> **EXERCISE DESCRIPTION**
Check each line of the entries for "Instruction" and report the ones that have it.

> **RECORDS FOR PROCESSING**

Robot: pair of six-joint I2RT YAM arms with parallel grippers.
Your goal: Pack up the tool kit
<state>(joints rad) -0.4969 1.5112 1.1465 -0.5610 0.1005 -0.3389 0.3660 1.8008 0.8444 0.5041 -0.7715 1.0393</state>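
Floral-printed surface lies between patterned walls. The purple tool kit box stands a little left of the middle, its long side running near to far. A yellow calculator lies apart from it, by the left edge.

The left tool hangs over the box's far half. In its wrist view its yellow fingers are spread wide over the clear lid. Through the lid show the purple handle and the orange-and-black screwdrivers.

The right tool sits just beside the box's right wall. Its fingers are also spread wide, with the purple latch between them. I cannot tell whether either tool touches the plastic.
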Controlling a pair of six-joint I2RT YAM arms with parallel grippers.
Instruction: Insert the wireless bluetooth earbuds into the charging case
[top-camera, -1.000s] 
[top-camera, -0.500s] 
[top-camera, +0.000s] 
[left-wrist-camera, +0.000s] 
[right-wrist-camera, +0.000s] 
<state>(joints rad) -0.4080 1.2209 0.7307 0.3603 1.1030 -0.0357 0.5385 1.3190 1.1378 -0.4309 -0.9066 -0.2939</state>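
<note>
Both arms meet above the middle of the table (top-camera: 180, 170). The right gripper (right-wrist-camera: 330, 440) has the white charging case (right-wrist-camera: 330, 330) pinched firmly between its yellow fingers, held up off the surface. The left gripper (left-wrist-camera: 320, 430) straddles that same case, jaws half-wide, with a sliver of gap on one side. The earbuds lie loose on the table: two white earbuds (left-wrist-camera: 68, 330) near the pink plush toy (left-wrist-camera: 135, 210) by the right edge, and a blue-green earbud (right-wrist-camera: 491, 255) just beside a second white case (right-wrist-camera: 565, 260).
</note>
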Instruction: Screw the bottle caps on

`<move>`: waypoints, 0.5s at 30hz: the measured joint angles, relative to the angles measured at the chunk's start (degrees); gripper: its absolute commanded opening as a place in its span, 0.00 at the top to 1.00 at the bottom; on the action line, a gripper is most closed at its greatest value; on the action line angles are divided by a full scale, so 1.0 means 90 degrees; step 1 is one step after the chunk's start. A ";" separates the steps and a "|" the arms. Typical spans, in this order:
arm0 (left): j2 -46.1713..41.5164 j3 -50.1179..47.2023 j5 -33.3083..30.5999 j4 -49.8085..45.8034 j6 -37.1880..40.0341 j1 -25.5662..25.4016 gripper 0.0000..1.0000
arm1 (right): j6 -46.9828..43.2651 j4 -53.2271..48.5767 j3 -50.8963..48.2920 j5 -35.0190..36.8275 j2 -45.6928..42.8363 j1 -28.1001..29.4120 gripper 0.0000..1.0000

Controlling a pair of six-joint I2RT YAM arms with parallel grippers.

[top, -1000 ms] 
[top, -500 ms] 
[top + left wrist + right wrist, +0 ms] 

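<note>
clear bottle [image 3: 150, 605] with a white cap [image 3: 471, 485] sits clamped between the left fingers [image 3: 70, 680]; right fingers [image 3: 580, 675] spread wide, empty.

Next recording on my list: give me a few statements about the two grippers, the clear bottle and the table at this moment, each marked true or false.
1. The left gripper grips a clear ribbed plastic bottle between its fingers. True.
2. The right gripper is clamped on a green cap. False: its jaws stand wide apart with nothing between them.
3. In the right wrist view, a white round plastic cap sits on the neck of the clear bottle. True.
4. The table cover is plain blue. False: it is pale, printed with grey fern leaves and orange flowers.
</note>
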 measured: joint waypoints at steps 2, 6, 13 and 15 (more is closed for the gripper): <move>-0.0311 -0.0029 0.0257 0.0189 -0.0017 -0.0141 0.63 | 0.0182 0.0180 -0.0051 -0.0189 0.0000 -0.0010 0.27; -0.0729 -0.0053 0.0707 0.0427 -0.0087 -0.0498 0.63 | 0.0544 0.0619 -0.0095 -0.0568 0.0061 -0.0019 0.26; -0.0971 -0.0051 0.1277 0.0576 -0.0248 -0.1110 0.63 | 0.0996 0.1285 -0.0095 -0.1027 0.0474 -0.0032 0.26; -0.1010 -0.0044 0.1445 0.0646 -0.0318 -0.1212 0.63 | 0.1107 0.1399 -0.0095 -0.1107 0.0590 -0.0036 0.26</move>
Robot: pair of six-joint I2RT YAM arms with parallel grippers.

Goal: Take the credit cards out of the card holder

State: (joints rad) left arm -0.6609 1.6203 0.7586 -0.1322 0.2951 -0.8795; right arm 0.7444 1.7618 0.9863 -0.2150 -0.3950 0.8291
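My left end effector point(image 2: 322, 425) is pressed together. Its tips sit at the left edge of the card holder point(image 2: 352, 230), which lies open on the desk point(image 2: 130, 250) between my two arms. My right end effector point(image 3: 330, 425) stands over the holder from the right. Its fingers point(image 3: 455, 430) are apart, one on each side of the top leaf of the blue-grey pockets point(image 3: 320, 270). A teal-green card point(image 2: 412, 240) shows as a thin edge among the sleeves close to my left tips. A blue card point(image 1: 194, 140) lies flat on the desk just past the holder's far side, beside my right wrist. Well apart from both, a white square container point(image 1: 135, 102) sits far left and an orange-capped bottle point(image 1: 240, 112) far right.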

> **ANSWER TO THE EXERCISE**
Instruction: Insert the wireless bluetooth earbuds into the charging case
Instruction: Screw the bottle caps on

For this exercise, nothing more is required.